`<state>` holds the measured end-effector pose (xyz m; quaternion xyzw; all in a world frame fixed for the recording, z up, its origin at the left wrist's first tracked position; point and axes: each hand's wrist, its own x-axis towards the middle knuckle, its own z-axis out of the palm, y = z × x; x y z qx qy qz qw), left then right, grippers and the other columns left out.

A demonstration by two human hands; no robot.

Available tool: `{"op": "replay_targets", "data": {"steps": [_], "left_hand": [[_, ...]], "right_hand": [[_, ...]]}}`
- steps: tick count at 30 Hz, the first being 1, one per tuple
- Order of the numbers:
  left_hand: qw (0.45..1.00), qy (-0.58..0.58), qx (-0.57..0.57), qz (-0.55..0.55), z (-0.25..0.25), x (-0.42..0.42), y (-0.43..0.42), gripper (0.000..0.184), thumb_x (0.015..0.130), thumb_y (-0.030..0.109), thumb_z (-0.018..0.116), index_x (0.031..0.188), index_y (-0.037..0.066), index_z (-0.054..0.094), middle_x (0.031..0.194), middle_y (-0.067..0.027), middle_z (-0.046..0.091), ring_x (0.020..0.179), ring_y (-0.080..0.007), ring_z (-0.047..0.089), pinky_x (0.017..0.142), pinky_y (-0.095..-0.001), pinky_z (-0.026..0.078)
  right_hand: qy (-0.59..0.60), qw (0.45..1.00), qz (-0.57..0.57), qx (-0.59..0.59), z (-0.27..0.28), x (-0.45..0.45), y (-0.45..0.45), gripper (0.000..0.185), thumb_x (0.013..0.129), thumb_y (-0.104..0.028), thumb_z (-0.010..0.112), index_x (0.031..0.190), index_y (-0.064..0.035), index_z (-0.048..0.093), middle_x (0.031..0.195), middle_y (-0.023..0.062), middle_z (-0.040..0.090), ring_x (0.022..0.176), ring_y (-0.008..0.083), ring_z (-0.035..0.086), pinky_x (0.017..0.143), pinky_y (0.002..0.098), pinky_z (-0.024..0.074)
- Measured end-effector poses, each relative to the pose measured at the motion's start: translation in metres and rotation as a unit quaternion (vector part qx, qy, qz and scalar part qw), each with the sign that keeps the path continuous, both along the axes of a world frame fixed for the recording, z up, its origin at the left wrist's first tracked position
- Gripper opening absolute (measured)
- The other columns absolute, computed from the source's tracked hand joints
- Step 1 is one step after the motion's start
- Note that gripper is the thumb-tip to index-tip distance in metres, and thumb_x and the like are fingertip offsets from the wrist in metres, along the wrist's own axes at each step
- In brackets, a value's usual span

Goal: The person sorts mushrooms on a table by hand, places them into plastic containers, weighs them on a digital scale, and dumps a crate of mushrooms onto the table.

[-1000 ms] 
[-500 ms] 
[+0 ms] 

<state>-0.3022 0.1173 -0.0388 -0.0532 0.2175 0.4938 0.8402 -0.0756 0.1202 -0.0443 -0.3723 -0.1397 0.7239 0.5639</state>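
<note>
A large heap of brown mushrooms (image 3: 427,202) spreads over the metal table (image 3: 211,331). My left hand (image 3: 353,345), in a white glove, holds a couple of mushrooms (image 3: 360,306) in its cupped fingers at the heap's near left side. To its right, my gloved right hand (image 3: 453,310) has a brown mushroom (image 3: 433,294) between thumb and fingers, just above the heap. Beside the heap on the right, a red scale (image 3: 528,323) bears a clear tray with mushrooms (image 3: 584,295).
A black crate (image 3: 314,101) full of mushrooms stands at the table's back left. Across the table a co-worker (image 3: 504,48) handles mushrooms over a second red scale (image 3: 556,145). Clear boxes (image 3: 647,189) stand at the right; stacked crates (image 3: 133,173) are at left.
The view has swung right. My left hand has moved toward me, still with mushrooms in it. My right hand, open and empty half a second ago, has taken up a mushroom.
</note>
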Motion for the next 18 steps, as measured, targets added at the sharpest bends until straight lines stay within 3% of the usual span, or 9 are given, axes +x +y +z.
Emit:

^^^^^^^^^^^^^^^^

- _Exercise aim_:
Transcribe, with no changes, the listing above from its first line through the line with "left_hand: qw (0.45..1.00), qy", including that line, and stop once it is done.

- _Answer box_:
`<state>` holds the measured end-effector pose (xyz m; quaternion xyzw; all in a world frame fixed for the recording, z up, its origin at the left wrist's first tracked position; point and axes: each hand's wrist, its own x-axis towards the middle knuckle, its own z-axis out of the palm, y = z × x; x y z qx qy qz qw), left then right, grippers and the other columns left out.

A demonstration by two human hands; no robot.

Available tool: `{"op": "replay_targets", "data": {"steps": [_], "left_hand": [[_, ...]], "right_hand": [[_, ...]]}}`
- steps: tick count at 30 Hz, the first being 1, one per tuple
- Order of the numbers:
  left_hand: qw (0.45..1.00), qy (-0.58..0.58), qx (-0.57..0.57), qz (-0.55..0.55), z (-0.25..0.25), x (-0.42..0.42), y (-0.43..0.42), gripper (0.000..0.184), thumb_x (0.015..0.130), thumb_y (-0.030..0.109), thumb_z (-0.018..0.116), index_x (0.031..0.188), index_y (-0.037..0.066), index_z (-0.054..0.094), middle_x (0.031..0.194), middle_y (-0.067..0.027), middle_z (-0.046..0.091), ring_x (0.020..0.179), ring_y (-0.080..0.007), ring_z (-0.047..0.089), pinky_x (0.017..0.142), pinky_y (-0.095..-0.001), pinky_z (-0.026..0.078)

This exercise requires no further work.